Perseverance of the Saints is the Biblical doctrine that teaches that the elect whom God has chosen for salvation will eternally reside in His sovereign care. There is a divine certainty the elect will be brought to dwell with the Lord in heaven. Christ assures His own they will not be lost but will be glorified at the last day. What Christ has promised, He will perform. The perseverance of the elect does not depend upon their good works, but upon the faithfulness of God.
Based upon the truth of the previous four points, what may we say about the salvation of the elect? To say that it is anything less than eternally secure is to undermine everything which we have already shown to be Scripturally true. If salvation can be lost, then I have to think that it is inevitable. If the security of our salvation hangs upon nothing securer than our own will, then we are eternally on thin ice. If God can't secure my salvation now, why should I think He can in the eternal state?
If, as Scripture says, God's calling is "irrevocable" (Rom. 11:29), then we cannot imagine God electing a man to salvation, only to get fed up with him later and unelecting him. Furthermore, if salvation is not of works, then it is not of works! Works don't earn salvation, neither do they maintain it. Anyone who says this is a license for sin is a fool and anyone who uses it as a license for sin has been "designated to this condemnation" (Jude 4).Paul explicitly argues that precisely because justification is not of works a saved man will walk in the good works God has prepared beforehand for him (Eph. 2:10).

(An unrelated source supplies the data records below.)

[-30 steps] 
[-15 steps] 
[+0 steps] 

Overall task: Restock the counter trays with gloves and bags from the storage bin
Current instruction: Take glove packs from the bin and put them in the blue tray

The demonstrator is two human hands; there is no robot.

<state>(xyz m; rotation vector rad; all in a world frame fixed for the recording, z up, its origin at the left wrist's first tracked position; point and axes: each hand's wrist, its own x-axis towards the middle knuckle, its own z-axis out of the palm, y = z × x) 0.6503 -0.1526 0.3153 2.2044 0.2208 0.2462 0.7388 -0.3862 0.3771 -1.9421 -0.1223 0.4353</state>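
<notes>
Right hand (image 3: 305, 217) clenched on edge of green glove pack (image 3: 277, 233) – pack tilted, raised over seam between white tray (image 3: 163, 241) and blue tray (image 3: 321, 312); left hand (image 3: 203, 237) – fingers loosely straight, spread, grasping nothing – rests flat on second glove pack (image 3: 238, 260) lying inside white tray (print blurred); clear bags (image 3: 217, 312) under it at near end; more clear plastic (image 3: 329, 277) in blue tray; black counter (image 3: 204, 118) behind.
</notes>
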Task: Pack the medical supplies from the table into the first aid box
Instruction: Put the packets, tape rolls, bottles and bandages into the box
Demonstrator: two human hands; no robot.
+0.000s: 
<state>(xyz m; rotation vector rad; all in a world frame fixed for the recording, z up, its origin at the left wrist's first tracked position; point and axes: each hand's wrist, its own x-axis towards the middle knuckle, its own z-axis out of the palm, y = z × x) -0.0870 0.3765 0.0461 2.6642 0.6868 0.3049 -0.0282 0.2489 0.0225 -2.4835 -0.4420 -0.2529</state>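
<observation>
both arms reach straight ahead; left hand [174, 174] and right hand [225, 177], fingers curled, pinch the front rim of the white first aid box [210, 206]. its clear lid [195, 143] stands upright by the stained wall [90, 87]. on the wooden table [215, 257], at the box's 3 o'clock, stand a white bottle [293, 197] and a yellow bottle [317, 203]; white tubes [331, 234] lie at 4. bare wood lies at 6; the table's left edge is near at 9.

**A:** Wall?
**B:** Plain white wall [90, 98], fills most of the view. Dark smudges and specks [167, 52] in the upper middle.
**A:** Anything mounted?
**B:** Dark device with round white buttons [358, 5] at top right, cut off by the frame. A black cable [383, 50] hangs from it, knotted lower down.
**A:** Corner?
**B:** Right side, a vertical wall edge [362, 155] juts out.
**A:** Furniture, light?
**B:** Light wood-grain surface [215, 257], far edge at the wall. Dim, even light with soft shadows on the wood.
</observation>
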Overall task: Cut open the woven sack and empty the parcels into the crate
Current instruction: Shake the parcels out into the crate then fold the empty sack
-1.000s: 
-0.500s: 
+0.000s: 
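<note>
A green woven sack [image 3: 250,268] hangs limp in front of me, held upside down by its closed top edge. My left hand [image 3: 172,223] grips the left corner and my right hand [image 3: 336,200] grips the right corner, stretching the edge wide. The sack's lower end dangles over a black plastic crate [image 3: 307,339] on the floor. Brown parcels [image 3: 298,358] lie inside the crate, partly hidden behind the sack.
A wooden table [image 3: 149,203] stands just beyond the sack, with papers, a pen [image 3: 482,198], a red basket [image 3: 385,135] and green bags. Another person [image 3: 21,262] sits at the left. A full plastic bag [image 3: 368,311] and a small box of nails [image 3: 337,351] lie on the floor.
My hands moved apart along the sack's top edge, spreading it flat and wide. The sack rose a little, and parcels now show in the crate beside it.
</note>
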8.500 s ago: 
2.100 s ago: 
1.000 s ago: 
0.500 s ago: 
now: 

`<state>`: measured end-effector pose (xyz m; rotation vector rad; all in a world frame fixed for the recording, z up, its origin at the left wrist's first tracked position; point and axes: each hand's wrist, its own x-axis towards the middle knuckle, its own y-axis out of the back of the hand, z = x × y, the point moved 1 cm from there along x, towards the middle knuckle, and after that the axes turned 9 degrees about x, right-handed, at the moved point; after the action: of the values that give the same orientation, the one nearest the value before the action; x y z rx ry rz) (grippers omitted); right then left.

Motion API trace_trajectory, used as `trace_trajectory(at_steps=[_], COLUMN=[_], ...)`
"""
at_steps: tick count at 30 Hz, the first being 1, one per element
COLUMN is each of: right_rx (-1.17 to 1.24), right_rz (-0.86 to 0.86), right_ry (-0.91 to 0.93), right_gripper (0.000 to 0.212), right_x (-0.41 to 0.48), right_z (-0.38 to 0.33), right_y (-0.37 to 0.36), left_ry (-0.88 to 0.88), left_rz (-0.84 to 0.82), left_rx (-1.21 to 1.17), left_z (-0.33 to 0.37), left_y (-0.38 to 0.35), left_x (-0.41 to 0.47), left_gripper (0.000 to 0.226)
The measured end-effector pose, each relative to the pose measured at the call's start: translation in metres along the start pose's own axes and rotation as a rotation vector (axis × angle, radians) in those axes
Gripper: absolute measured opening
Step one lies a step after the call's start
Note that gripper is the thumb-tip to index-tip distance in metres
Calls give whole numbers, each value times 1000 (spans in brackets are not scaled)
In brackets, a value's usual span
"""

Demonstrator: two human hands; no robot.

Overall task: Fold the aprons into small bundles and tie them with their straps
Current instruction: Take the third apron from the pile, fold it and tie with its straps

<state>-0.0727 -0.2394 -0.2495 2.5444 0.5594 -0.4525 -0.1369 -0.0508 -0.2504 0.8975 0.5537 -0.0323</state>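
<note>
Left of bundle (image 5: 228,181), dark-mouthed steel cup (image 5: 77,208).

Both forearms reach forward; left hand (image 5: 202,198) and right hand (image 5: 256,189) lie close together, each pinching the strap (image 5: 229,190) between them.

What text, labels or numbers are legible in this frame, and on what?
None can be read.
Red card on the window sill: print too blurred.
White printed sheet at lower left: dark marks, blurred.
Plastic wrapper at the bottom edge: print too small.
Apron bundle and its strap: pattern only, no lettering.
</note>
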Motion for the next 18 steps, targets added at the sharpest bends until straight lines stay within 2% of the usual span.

The Father always hears the Son (John 11:42). The Son expressly asks the Father to bring to Heaven, both His original disciples as well as all who will believe on Him because of their preaching (John 17:20-24).Christ ever lives to make intercession for them for whom He died (Heb. 7:25). How can I say that He intercedes only for those for whom He died? Hebrews 7:25 says, "He is able to save to the uttermost those who draw near to God through him, since he always lives to make intercession for them" Note the words "draw," "save," and "intercession" We have already seen that only those whom God draws come to Christ (John 6:44). Moreover, it is these for whom He died. And it is only these for whom He intercedes. Jesus tells us Himself, as we eavesdrop in on His High Priestly prayer, "I am praying for them (those whom the Father has given Him). I am not praying for the world but for those whom you have given me" (John 17:9). Tie all these strands together and you have this: Those whom God elected and Christ atoned for and to whom the Spirit applies this redemption, are eternally secure because no less than Jesus Himself intercedes for them based upon the Father's satisfaction with the Son's atoning work. To deny the eternally secure nature of the elect's salvation is to deny one or more of the aforementioned explicit statements of Scripture.
Again, we must remember that the perseverance of the elect does not depend upon their good works, but upon the faithfulness of God. In the words of the Psalmist, "Not to us, Oh LORD, not to us, but to your name give glory, for the sake of your steadfast love and your faithfulness" (Ps. 115:1).